Ema mengangguk. Begitu pintu kamar di tutup dan kunci telah ia terima. Ema langsung membaringkan tubuhnya di kasur. Menghirup aroma khas dari kasur yang ia tiduri.
"Akhirnya, gue bisa bebas juga dari si tua keladi itu." Ema bernapas lega.
Tubuhnya kini terasa sangat lelah. Sendi tulangnya remuk karena harus berjalan sambil menenteng koper yang isinya tidak ringan. Ia mulai memejamkan mata.
Detik berlalu, berganti menit. Tanpa ia sadari, perempuan itu mulai tenggelam dalam mimpi. Saat baru saja akan kehilangan kesadaran. Sebuah teriakan peringatan menelusup masuk ke telinga. Menggemakan namanya dengan satu bentakkan keras.
"EMA. Pergi dari tempat itu!!"
Dua mata nyalang terbuka. Napas terengah, di ambang kesadaran yang belum terkumpul sempurna perempuan itu bangkit dari tidur.
"Ibu? Itu suara ibu?"
Ema menyapu pandangan ke sekeliling. Dia yakin baru saja mendengar suara ibunya, tetapi tak bisa membuktikan hal itu.

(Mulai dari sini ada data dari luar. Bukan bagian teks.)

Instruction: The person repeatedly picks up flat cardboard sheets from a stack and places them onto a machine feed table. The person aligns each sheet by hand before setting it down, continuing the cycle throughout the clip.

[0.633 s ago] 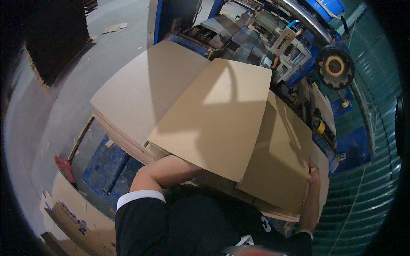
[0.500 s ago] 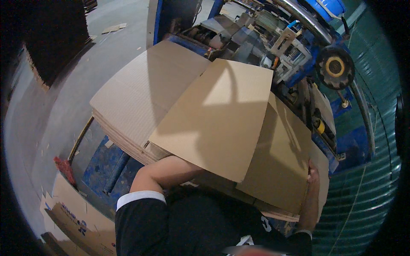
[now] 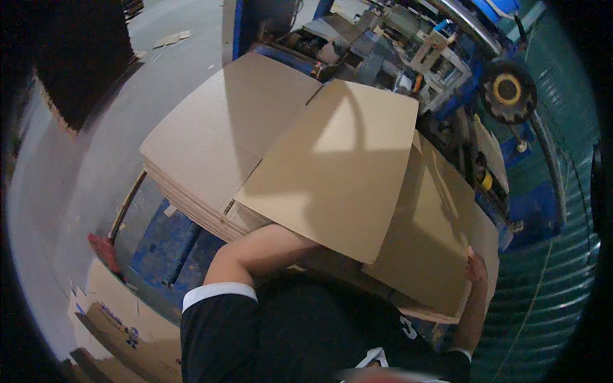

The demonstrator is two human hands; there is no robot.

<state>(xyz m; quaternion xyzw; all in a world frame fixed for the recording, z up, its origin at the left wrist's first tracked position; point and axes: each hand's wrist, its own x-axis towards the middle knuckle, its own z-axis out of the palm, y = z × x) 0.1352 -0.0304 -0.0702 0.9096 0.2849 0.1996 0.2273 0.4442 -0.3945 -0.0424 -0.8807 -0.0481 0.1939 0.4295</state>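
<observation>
A brown cardboard blank (image 3: 332, 172) lies folded on a stack of corrugated sheets (image 3: 249, 108), with one wide panel raised above the layer under it. My left forearm (image 3: 271, 249) reaches beneath the near edge of that panel. The cardboard hides my left hand, so its fingers do not show. At the right, my right hand (image 3: 474, 268) grips the outer edge of the lower cardboard panel (image 3: 428, 236), thumb side up. Dark slots separate the raised panel from the pale sheet on the left.
Beyond the stack stands a blue-framed machine (image 3: 440, 70) with metal rollers and a black wheel (image 3: 507, 89). Printed cardboard (image 3: 131, 325) lies at the lower left beside a blue metal base (image 3: 163, 242). A dark tall stack (image 3: 80, 57) rises at the far left; green corrugated sheeting (image 3: 543, 293) runs along the right.
The whole view has shifted slightly, with everything sitting a little further right and higher. More of the dark slot left of the raised panel shows. Both arms keep their places at the cardboard.
</observation>
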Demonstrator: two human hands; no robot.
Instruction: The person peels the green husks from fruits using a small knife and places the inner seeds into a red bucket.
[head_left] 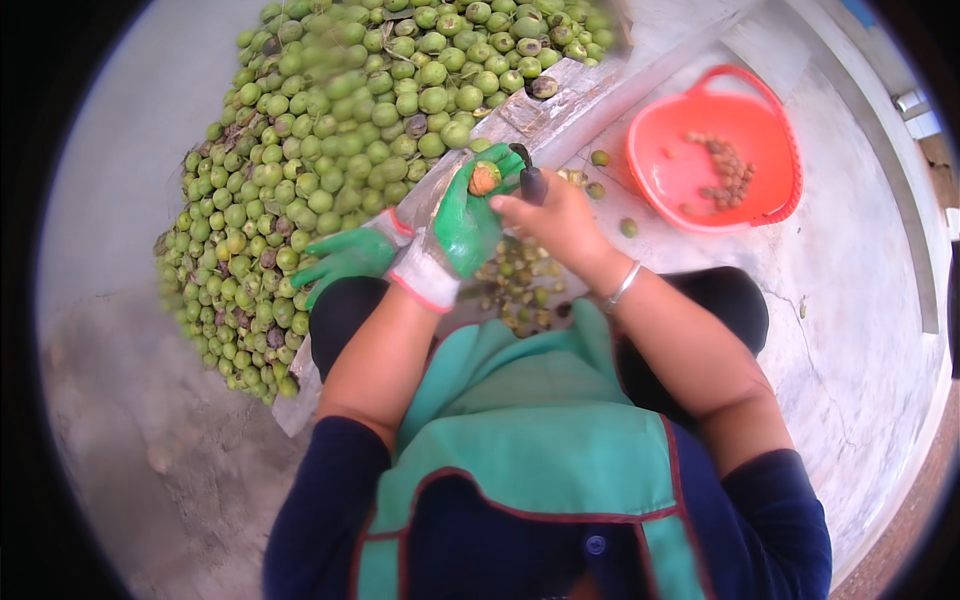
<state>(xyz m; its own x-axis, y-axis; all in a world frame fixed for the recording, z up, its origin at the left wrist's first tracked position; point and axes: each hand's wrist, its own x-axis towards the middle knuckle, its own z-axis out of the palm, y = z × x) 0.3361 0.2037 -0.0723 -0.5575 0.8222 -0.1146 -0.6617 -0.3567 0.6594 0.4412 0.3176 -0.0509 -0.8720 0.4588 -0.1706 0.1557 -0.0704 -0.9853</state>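
Observation:
My left hand (pixel 466 222), in a green-coated glove with a white cuff, is closed around a walnut (pixel 485 178). The nut's brown shell shows, with some green husk around it. Bare and close beside it, my right hand (pixel 556 222) grips a small black-handled knife (pixel 533 186). Its thin dark end curves up past the gloved fingers; the rest of the blade is hidden. An unworn green glove (pixel 350 258) lies by my left knee, against the pile of green-husked walnuts (pixel 330 160).
A red basin (pixel 715 160) with several shelled-looking brown nuts stands at the right. Husk scraps (pixel 520 285) litter the floor between my knees. A worn wooden board (pixel 530 105) edges the pile. A few green walnuts (pixel 628 228) lie near the basin.

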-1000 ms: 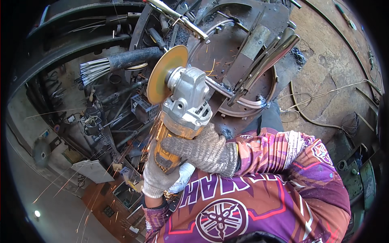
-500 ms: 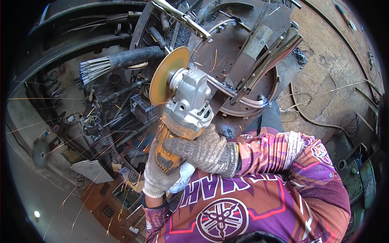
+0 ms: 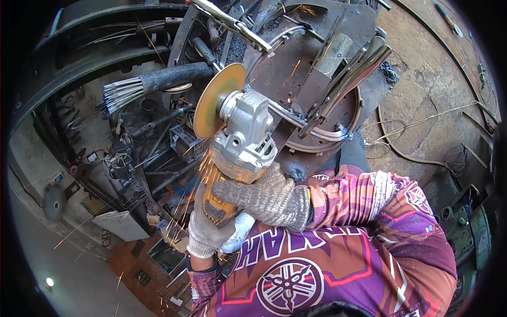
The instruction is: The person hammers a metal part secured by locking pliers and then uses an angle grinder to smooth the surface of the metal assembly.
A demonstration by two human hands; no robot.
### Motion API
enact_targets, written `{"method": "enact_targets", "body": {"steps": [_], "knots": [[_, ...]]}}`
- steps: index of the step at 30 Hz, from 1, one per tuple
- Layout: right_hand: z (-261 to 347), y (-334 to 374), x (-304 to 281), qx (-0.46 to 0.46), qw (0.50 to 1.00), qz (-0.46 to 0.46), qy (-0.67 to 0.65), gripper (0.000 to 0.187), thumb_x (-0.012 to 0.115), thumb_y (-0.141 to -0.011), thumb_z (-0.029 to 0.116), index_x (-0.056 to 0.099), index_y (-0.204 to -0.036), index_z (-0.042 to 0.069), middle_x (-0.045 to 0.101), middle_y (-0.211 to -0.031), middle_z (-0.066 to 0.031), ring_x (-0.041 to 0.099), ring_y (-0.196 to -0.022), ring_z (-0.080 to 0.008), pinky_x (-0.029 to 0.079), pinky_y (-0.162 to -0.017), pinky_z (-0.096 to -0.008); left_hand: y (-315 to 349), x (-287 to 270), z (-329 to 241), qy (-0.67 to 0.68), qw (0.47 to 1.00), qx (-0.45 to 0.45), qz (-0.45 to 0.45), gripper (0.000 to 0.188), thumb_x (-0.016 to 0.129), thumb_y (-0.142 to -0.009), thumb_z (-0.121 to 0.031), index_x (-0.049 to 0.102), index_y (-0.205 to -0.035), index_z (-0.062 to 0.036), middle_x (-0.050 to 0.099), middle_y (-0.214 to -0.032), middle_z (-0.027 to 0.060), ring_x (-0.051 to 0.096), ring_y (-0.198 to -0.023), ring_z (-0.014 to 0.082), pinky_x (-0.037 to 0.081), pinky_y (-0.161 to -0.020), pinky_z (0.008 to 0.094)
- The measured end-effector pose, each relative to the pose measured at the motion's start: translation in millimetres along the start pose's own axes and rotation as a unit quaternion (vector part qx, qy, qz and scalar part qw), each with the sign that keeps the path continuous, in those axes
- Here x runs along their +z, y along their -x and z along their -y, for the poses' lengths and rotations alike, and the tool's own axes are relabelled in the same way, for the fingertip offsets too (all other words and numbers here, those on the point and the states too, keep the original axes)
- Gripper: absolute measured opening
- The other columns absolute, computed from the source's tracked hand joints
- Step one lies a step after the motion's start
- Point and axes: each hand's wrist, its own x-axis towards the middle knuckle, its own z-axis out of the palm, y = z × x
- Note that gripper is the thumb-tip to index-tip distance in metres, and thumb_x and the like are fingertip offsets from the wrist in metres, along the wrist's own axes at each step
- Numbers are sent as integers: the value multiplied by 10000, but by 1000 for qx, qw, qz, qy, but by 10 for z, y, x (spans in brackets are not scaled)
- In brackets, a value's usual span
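Both my gloved hands hold an angle grinder (image 3: 247,124) with a yellow-and-grey body. My left hand (image 3: 207,230), in a pale knit glove, is wrapped round the rear of the body. My right hand (image 3: 266,199), in a darker grey glove, grips the body just behind the metal head. The grinder's tan disc (image 3: 214,103) stands on edge beside a round metal frame (image 3: 338,134) made of bent rod. Sparks stream down past my left hand. The disc hides the exact point of contact. Locking pliers (image 3: 346,87) clamp the frame, and another pair (image 3: 232,24) lies across the far side.
A dark tube holding welding rods (image 3: 158,83) lies left of the disc. The frame rests on a dark metal plate (image 3: 311,58). Cables (image 3: 406,153) run over the floor at right. Tools, metal parts and a white panel (image 3: 121,224) crowd the lower left.
The grinder has shifted very slightly left. The sparks, wide-spread to the left before, now pour more densely and steeply down past my left hand. Both grips are the same.
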Motion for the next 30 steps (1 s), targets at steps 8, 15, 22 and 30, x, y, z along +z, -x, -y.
{"method": "enact_targets", "body": {"steps": [8, 15, 22, 30], "knots": [[-30, -19, -22, 18, 1000, -13, 10, 569, 831, -847, 117, 566, -1344, 39, 658, -1260, -97, 639, -1148, -191, 562, -973, -366, -53, -1, -108, 16, 1000, 22, -11, 886, 777, -668, -97, 352, -1422, 88, 618, -1252, 230, 665, -1124, 357, 524, -959, 416], [20, -18, -22, 19, 1000, -18, 1, 581, 843, -836, 124, 571, -1343, 46, 648, -1279, -95, 633, -1155, -188, 557, -973, -367, -39, 66, 130, -48, 991, 120, -37, 963, 821, -699, -140, 300, -1465, 121, 666, -1173, 290, 714, -1013, 418, 581, -838, 449], [61, 23, 32, -2, 990, 51, 133, 610, 865, -822, 189, 574, -1341, 55, 649, -1280, -86, 629, -1166, -186, 538, -998, -363, 87, 129, 289, -7, 995, 92, -36, 977, 824, -690, -134, 282, -1452, 149, 635, -1204, 309, 704, -1029, 420, 574, -862, 446], [-41, 29, -3, 17, 998, 23, 65, 627, 876, -812, 185, 570, -1344, 56, 651, -1269, -91, 635, -1156, -182, 551, -990, -347, 113, 154, 245, -29, 992, 122, -25, 943, 802, -711, -110, 267, -1436, 167, 640, -1197, 283, 708, -1023, 400, 580, -849, 422]]}}
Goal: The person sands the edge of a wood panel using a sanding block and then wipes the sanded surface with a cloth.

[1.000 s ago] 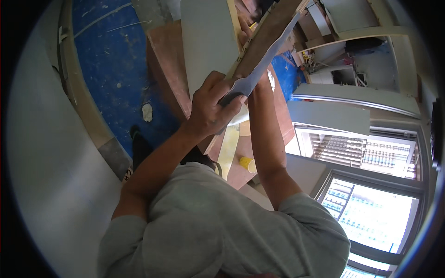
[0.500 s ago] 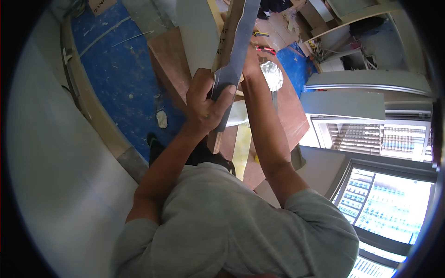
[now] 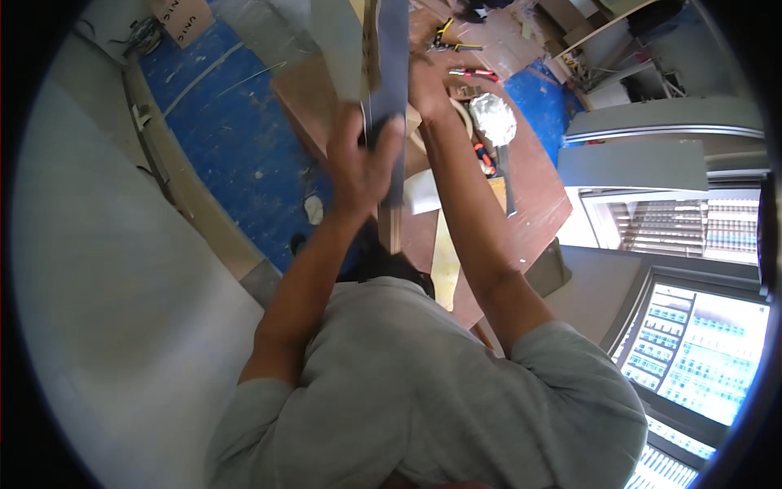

Gadis itu akhirnya bangkit dari tidurnya. Ia keluar membuka jendela yang langsung terhubung pada halaman samping bangunan. Dari tempatnya berada, Ema bisa melihat pohon beringin besar yang tadi ia lewati. Namun perempuan itu lagi-lagi harus kembali dikejutkan, tak kala matanya menangkap sesosok makhluk tinggi hitam bungkuk yang sedang bertengger tepat di ujung puncak pohon paling tinggi. Sedang melambai-lambaikan tangan padanya sambil menyeringai.
"Gue ... Nggak salah liat, kan? I-itu kuntilanak?"